Last year, on our way back to the car, we found a large bear pawprint, fresh in the mud. It hadn’t been there on our hike in, so we knew the bear was in the area. It spooked us enough that we decided to get some bear spray this time around. Of course, in Massachusetts, you can’t have bear spray without a permit. So we headed straight to REI as soon as we landed in Asheville, and picked up two cans. Easy. Thankfully we didn’t need to use the spray; a bunch of retired guys on ATVs roared up the trail about a half mile in, and that probably scared away anything that may have been around.
The rest of the trail was great — plenty of sunshine (maybe a little too much — it was a scorcher that day, summer having arrived quite early in the south), blue skies, and complete isolation (after we got rid of the guys on ATVs).
Below are some comparison shots from our trip and the film. The water level was still low in March because they drain the lake to make room for the spring run-off, but it was lovely nonetheless.
The second hike we wanted to do was a six-mile trail in DuPont State Forest that takes you up along three sets of waterfalls.

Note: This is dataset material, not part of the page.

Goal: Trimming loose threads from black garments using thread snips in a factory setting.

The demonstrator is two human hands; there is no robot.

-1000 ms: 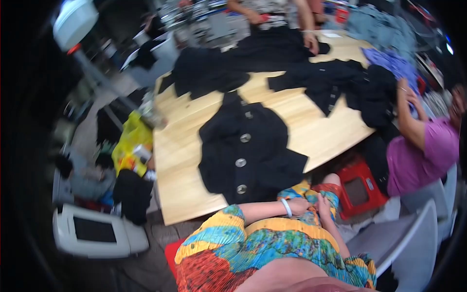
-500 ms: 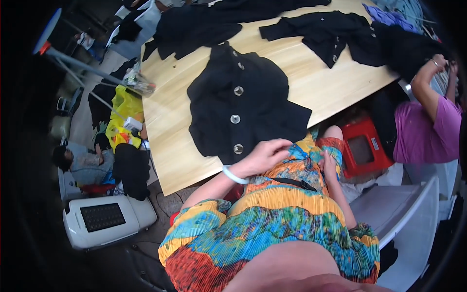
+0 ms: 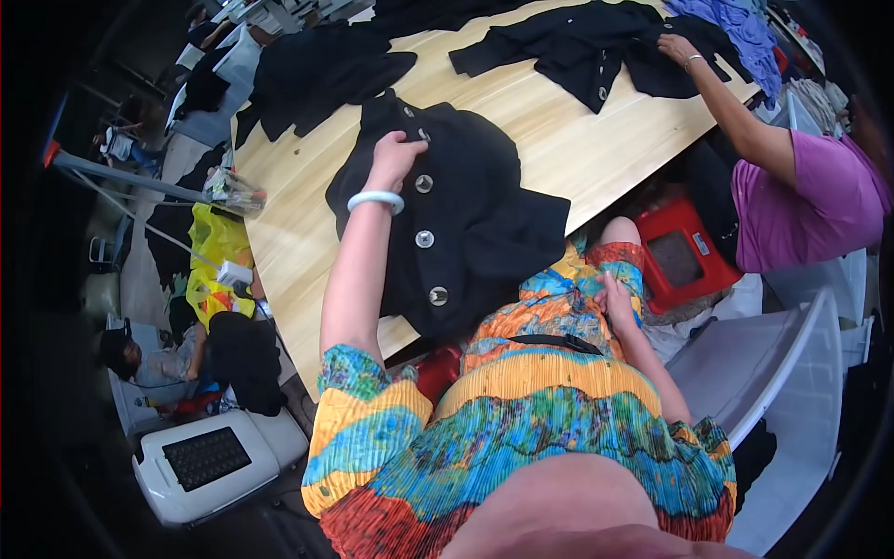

This area is also a former film location, the falls and surrounding forest having been used in the recent hit “The Hunger Games.” Seeing as we were actually in Asheville for the opening weekend of the film, we anticipated a lot of fellow travelers on the trail. But as luck would have it, once we started the more steep ascent to High Falls and beyond, most people had already bailed. It was another hot day with abundant sunshine, and even though the trail was pretty steep and dry in spots (which made for a traction issue for my trail-runners-clad hiking partner), the views of the falls were spectacular. Triple Falls, pictured below, has some great opportunities for climbing out on the flatrock to experience the falls up close.
High Falls is a little trickier, so we stuck to the main trail and took photos from the lookout, and from the covered bridge above the falls.
After leaving High Falls, it’s another mile and a half to reach Bridal Veil Falls. But again, it was worth the gravel road travel in direct sunlight once you decend into the forest and see the falls in front of you. A family was just leaving the area and suggested we climb the rock face on the side of the falls, and slip around behind the top of them for a cool experience. After taking a few shots of areas used in the film, we started up the rock face. A few spots were slightly wet, and the moss underneath was so slick that even with good hiking boots, it was rough going. After we reached the top, we decided that taking off our shoes and trying to slide along the wet moss to get behind the falls just wasn’t in the cards for us. So we snapped some more pics, enjoyed the sound of the rushing water, and decended.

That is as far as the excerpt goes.